Print the line containing "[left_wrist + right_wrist" and all lines after it, unchanged, through the end of the data. Leave the pictures out.

▶ **Data provided**:
Segment Open

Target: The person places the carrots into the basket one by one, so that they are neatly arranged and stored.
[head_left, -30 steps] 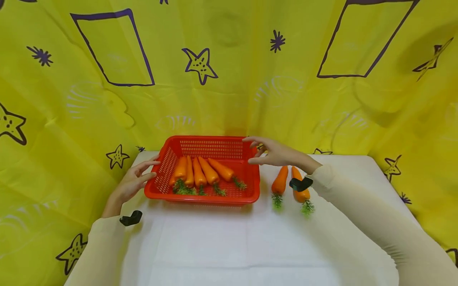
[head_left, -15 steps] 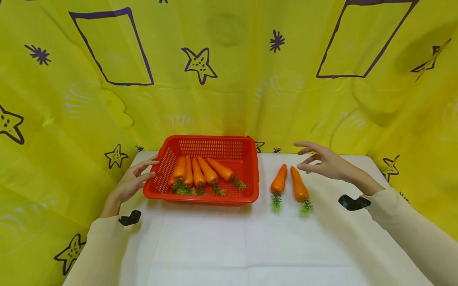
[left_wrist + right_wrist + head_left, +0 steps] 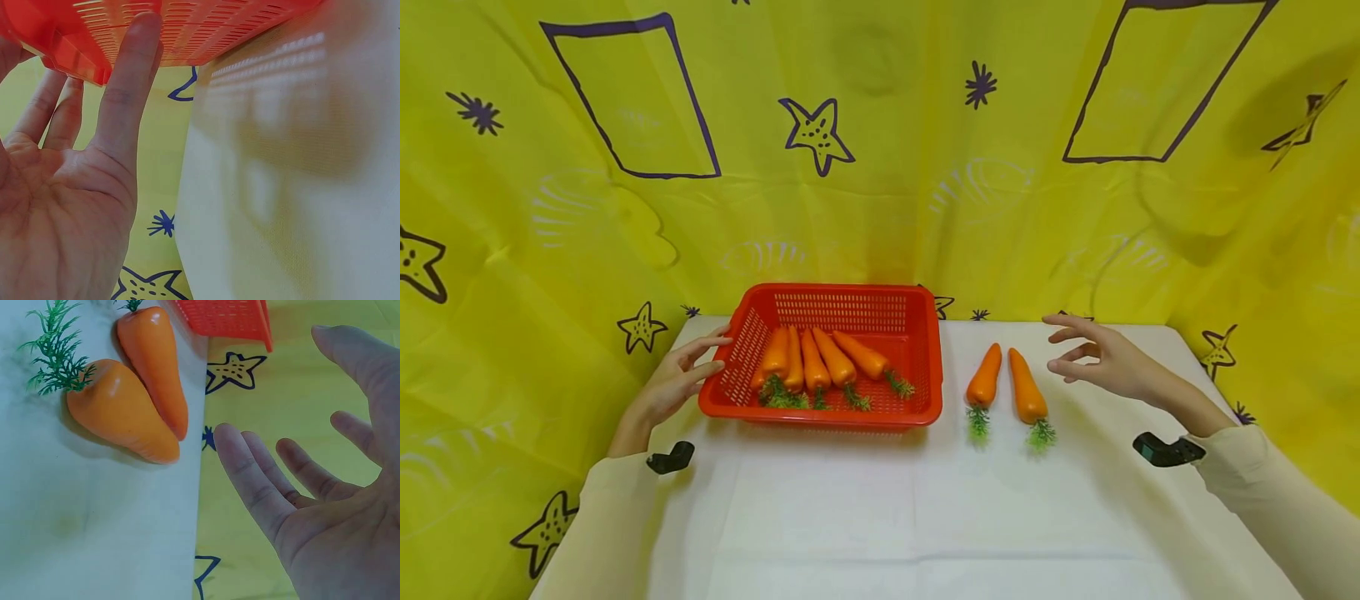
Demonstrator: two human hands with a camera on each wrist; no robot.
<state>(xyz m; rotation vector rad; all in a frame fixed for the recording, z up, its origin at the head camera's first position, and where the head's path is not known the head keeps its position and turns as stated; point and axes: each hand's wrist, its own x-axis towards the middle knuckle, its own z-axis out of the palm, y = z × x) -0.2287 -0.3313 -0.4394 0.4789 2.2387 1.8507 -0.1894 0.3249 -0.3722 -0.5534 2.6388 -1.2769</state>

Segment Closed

▶ **Your response**:
[left_wrist + right_wrist + head_left, +0 steps] 
Demonstrator: two human hands with a camera on each wrist; no robot.
<state>(xyz m; rotation vector rad; all in a frame fixed for the recording, z up, its origin at the head camera's first position, and where the head's path is not known the head keeps its position and turns as stated; point and axes: each hand's wrist, its own x-axis towards the middle knuckle, its own z-axis out of the palm, y = z × x) -0.2287 -0.3313 -0.4394 0.4789 2.2387 1.8507 -0.1894 0.3249 -0.3722 -0.5534 2.6388 -1.2769</state>

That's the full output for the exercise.